■ **WORK TASK**: Write out, from the entries below, exactly the lines that run between the lines holding "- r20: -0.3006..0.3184" and "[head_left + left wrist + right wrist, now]", inclusive, and stop there.

■ **PROVIDED MATERIAL**:
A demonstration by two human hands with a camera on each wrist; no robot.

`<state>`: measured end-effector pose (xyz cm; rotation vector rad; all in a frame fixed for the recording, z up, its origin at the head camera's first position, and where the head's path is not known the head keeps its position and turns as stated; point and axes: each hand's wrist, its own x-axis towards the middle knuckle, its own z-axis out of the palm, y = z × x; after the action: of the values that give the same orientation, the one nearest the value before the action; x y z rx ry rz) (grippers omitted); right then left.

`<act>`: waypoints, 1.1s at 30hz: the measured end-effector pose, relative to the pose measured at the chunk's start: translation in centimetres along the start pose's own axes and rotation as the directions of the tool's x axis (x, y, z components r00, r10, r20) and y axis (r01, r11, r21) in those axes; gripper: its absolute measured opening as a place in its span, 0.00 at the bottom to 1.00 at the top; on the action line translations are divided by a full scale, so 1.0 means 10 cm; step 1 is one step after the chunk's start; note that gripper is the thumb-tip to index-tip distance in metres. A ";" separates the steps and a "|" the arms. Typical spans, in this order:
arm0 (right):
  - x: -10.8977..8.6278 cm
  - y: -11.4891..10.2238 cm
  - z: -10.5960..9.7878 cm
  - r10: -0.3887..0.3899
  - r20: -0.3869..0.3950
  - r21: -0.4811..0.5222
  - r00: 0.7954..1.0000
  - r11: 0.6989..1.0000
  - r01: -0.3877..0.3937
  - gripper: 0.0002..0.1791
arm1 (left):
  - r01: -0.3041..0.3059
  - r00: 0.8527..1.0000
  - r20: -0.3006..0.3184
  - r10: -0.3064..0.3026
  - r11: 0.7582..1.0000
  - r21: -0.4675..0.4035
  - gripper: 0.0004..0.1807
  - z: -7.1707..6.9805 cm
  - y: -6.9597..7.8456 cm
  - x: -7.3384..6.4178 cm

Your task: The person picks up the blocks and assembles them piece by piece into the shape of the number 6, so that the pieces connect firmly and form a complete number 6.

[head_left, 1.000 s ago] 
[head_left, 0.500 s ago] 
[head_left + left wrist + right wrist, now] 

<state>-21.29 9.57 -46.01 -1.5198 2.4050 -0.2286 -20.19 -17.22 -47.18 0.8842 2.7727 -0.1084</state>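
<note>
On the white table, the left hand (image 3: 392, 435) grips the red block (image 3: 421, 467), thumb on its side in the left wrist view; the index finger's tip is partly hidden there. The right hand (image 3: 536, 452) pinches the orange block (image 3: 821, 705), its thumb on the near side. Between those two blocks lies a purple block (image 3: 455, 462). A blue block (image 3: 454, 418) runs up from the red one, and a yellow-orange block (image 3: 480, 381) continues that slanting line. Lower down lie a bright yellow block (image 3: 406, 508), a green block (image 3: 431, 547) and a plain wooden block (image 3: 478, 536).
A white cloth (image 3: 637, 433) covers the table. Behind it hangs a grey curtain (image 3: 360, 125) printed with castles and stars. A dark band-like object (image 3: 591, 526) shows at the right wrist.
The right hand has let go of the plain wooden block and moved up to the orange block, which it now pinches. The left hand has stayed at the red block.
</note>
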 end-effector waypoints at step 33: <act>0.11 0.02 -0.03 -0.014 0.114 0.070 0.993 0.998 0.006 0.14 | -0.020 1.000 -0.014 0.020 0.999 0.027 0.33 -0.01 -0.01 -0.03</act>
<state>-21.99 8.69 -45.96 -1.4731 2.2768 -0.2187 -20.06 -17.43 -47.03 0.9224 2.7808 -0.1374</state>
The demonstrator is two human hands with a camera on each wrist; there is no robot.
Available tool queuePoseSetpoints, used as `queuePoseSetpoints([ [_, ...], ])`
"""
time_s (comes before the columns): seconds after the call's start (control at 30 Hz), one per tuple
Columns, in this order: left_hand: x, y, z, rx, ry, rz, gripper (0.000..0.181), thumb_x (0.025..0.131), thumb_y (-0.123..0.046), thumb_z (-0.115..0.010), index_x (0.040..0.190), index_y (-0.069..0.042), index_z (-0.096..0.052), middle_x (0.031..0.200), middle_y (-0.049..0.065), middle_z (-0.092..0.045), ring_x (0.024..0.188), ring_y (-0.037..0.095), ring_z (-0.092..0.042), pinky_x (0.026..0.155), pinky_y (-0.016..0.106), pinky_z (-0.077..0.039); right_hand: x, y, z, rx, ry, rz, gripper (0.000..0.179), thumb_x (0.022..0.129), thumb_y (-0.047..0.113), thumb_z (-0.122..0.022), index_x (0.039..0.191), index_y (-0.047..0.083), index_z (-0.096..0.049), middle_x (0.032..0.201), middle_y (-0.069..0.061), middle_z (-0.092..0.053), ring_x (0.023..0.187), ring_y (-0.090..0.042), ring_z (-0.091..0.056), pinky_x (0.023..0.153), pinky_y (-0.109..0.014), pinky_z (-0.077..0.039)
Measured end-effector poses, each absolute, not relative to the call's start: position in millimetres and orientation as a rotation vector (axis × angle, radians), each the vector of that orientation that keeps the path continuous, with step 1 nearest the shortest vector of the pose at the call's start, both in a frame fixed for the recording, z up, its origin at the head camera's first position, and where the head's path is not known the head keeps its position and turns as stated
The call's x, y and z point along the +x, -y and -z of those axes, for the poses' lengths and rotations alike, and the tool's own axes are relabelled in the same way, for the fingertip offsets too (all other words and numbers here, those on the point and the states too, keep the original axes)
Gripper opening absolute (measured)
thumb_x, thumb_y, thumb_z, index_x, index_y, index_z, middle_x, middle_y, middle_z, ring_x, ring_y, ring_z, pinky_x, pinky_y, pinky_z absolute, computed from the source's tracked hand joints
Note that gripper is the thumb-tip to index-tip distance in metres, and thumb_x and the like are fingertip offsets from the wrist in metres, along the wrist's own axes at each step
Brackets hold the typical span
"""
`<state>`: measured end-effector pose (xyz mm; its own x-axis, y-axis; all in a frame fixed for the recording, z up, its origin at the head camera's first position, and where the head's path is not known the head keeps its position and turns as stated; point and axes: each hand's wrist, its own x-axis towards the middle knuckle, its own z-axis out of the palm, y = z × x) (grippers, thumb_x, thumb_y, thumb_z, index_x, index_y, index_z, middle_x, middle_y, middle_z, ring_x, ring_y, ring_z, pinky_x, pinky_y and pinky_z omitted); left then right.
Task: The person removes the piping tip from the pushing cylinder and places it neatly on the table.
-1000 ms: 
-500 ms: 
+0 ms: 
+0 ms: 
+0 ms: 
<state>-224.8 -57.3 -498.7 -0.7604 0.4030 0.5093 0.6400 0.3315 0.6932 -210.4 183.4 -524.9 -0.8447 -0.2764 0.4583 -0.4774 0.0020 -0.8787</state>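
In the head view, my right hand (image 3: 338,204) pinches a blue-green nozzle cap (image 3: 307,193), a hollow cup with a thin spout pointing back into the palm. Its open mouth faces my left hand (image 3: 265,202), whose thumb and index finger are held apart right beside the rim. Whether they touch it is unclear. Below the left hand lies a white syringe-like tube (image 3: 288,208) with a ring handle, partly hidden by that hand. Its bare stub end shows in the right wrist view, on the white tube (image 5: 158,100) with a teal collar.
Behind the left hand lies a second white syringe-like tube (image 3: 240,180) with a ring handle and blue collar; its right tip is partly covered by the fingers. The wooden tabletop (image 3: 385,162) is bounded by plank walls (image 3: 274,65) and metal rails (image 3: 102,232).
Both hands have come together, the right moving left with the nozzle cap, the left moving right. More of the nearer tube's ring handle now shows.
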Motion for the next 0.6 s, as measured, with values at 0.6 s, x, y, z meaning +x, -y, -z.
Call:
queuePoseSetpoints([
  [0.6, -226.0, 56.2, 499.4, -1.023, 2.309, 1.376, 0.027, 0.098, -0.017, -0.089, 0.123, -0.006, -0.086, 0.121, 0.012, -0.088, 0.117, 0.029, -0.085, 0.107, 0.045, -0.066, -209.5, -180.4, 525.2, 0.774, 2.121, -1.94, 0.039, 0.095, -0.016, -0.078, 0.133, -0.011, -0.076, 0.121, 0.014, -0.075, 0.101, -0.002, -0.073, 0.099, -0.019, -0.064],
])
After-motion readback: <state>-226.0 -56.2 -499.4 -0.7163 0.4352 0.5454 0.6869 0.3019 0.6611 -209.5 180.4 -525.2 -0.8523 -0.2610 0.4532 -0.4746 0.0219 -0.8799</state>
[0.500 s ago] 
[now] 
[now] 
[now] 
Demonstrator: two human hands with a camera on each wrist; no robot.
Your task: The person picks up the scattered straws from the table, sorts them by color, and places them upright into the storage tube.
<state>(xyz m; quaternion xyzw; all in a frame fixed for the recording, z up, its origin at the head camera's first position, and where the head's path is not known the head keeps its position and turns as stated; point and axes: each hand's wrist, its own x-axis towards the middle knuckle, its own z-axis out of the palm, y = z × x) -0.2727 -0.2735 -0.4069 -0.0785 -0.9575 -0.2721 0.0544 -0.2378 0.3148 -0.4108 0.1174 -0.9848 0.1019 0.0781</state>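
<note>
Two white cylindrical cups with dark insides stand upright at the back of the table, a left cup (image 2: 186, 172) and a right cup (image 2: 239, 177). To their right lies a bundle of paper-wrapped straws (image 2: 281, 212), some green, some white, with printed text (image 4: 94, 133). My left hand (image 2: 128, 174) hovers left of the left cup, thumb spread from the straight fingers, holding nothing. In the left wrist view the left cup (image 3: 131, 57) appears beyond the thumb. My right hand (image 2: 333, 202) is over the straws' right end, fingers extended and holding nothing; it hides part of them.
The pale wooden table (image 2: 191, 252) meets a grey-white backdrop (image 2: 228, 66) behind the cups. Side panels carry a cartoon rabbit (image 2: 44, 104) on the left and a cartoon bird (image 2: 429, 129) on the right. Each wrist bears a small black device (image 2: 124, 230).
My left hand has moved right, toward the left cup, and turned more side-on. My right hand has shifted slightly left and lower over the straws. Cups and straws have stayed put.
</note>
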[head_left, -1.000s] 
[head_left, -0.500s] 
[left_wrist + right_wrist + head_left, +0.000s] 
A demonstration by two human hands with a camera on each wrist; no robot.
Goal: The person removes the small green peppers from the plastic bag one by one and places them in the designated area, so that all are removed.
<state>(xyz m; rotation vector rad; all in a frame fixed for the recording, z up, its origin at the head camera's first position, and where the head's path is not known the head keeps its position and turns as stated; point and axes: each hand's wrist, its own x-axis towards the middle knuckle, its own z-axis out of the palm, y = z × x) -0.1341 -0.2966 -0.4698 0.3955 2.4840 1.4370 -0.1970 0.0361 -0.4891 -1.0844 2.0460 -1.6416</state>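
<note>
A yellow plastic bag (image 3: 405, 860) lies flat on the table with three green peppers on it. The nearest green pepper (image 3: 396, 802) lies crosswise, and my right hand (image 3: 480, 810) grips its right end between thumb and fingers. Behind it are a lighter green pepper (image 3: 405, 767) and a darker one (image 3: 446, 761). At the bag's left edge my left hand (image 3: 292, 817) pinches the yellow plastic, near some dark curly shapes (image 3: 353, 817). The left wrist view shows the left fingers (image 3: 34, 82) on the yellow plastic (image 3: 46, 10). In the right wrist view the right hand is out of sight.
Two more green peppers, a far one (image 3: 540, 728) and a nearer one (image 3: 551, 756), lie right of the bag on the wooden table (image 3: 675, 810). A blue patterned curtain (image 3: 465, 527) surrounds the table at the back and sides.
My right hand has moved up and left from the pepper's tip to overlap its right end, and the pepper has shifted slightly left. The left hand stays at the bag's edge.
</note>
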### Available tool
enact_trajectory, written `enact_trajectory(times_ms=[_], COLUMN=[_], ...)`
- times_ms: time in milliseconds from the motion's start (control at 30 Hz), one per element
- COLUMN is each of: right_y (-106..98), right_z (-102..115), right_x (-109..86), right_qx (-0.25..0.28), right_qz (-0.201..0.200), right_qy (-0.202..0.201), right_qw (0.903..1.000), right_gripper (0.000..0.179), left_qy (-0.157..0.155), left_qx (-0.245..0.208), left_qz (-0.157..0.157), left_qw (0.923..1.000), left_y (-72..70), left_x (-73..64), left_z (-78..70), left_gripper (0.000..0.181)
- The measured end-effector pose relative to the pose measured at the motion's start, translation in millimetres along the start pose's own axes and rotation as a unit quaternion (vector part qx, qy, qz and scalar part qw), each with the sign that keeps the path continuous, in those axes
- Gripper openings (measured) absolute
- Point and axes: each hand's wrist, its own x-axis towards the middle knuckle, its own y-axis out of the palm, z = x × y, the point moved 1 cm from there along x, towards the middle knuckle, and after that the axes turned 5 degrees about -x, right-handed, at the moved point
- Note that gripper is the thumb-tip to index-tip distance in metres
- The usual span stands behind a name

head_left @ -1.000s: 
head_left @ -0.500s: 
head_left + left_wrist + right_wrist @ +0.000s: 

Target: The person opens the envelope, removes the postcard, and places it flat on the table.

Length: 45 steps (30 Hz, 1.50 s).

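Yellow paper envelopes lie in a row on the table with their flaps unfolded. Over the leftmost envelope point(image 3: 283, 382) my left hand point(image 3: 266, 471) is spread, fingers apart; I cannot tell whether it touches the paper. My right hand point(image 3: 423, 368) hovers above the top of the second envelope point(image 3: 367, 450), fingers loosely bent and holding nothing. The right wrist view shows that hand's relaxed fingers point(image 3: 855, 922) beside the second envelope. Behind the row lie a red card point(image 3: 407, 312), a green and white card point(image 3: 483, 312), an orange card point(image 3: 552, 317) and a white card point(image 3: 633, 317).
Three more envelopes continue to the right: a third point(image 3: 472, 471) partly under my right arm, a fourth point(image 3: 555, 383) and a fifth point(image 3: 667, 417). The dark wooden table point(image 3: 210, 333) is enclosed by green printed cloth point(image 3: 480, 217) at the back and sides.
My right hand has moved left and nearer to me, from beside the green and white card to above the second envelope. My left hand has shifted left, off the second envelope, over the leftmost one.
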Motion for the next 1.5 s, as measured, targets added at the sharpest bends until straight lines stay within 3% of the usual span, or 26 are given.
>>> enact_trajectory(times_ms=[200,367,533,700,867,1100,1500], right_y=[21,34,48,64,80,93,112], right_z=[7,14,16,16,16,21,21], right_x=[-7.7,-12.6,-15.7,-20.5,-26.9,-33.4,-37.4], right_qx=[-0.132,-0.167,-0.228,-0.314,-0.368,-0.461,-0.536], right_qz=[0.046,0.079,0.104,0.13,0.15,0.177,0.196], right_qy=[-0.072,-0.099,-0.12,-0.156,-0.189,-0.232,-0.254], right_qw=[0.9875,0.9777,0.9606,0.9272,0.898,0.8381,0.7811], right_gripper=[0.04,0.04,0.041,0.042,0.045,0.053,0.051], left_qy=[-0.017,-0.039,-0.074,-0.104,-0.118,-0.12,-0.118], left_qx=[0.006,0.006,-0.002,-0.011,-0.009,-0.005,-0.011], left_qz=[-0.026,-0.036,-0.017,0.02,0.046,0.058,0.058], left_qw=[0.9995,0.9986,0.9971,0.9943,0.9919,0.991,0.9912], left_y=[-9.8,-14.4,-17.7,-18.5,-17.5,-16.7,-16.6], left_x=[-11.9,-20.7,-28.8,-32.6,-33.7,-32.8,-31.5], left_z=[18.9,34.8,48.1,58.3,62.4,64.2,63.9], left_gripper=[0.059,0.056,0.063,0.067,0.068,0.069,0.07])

■ **OUTPUT OF THE TASK**:
  - r20: -0.3006..0.3184
  - r10: -0.3064..0.3026
  - r11: 0.7582..1.0000
  - r21: -0.4675..0.4035
  - gripper: 0.0004..0.1807
  - z: -7.1707..6.9805 cm
  - y: -6.9597..7.8456 cm
  - x: -7.3384..6.4178 cm

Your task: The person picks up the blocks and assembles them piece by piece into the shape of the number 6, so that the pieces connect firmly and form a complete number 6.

[head_left, 1.000 s ago] 
[head_left, 0.500 s ago] 
[head_left + left wrist + right wrist, now] 

There is no more to this output.